Cette notion de yirah, de crainte de Dieu, est centrale dans le judaïsme, et on verra plus tard les conséquences qu’elle a sur l’organisation sociale et spirituelle des communautés juives traditionnelles. Or cette « crainte » est intimement associée à la pensée qui questionne. Il y a un lien très profond entre déférence et questionnement (qui n’a rien à voir donc avec le savoir érudit ou la simple science, laquelle est plutôt associée à l’orgueil et à l’arrogance), au sens où Heidegger énonce à la fin de sa conférence de 1953 « Die Frage nach der Technik » (La technique comme question) : « le questionnement est la piété de la pensée ».
Le mot piété est en allemand die Frömmigkeit, qui vient de fromm, « pieux », mot que les Juifs ashkénazes connaissent bien, qu’ils prononcent « froum » en yiddish, désignant quelqu’un qui respecte scrupuleusement les préceptes de la Torah – ce qu’on appelle à tort un « orthodoxe »…
Ce mot Fromm, explique Heidegger – qui vient de promos, en grec, probius en latin – signifie « en pointe », et qualifie « l’homme pieux qui se tient ouvert ». C’est le mot qu’il associe aux arts en Grèce :
« Au début des destinées de l'Occident, les arts montèrent en Grèce au niveau le plus élevé du dévoilement qui leur était accordé. Ils firent resplendir la présence des dieux, le dialogue des destinées divine et humaine. Et l'art ne s'appelait pas autrement que technê. Il était un dévoilement unique et multiple. Il était pieux, c'est-à-dire ‘‘en pointe’’, promos : docile à la puissance et à la conservation de la vérité. »1
Eh bien dans le judaïsme cette piété en pointe de la pensée qui questionne est recelée dans le mot yira, « crainte » :
Il y a une sentence qu’on récite quotidiennement en introduction des prières matinales, elle débute par un mot qui reprend le premier mot de la Bible : « Le commencement (rechit) de la sagesse (h’okhmah) est la crainte (yirat) de Dieu. » Le verset est tiré du début des Proverbes de Salomon : « La crainte de l’Éternel est le commencement (réchit) du savoir (da’at), la sagesse (h’okhmah) et l’instruction (moussar), les fous les méprisent. »

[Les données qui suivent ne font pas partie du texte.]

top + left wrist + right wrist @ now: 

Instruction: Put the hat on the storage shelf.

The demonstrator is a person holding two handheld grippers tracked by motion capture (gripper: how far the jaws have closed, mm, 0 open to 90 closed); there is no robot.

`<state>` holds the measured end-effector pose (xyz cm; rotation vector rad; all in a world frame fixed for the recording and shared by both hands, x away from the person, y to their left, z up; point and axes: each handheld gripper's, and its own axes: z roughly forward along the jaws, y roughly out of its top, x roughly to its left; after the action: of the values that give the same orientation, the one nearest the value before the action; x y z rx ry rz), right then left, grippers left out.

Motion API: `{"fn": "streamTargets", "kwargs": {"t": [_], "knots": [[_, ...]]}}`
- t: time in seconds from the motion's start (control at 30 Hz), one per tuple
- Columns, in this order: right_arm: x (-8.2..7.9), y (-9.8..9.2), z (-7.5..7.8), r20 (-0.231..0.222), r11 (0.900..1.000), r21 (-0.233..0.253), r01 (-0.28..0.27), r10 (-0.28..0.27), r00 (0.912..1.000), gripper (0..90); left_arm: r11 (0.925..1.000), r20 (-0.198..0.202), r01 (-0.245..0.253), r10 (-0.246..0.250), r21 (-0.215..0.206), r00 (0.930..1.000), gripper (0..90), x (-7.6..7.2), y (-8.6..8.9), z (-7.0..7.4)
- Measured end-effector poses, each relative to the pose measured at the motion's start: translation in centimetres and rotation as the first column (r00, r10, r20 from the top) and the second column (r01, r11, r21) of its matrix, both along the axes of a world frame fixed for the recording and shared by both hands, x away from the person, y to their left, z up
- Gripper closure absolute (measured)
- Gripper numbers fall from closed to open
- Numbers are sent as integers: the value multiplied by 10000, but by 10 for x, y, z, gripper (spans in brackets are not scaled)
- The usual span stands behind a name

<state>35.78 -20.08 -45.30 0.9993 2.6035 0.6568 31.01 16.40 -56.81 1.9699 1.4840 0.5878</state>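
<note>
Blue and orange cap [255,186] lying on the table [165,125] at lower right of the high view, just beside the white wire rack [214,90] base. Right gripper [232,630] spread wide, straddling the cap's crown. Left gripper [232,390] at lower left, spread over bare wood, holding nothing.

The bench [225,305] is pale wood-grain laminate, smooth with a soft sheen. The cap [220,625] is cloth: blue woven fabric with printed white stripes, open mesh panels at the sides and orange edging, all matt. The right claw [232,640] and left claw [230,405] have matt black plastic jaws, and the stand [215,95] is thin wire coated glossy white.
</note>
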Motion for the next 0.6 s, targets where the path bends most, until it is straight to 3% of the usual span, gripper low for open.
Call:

Puisque nous allons du haut vers le bas, je vais commencer par la Sagesse, et j’en viendrai seulement ensuite à la « crainte », la « déférence » plus exactement, qui est attachée à une conception nobiliaire de cette sagesse, au sens où le monde d’en haut (à la fois le monde divin, la vie divine et la Création) est un royaume pensif dans lequel se reflète le monde d’en bas, et avec lequel il interagit pour le Bien comme pour le Mal.
La première prière du rituel juif, donc, « yirat achem », laquelle suit la prière nommée « modé ani » que l’on doit réciter en ouvrant les paupières à l’aurore, est issue des Proverbes de Salomon qui associe la « crainte » de Dieu et la « Sagesse ».
Ainsi le Livre des Proverbes débute par une sorte de catalogue de la sagesse, une énumération des diverses modulations de la pensée.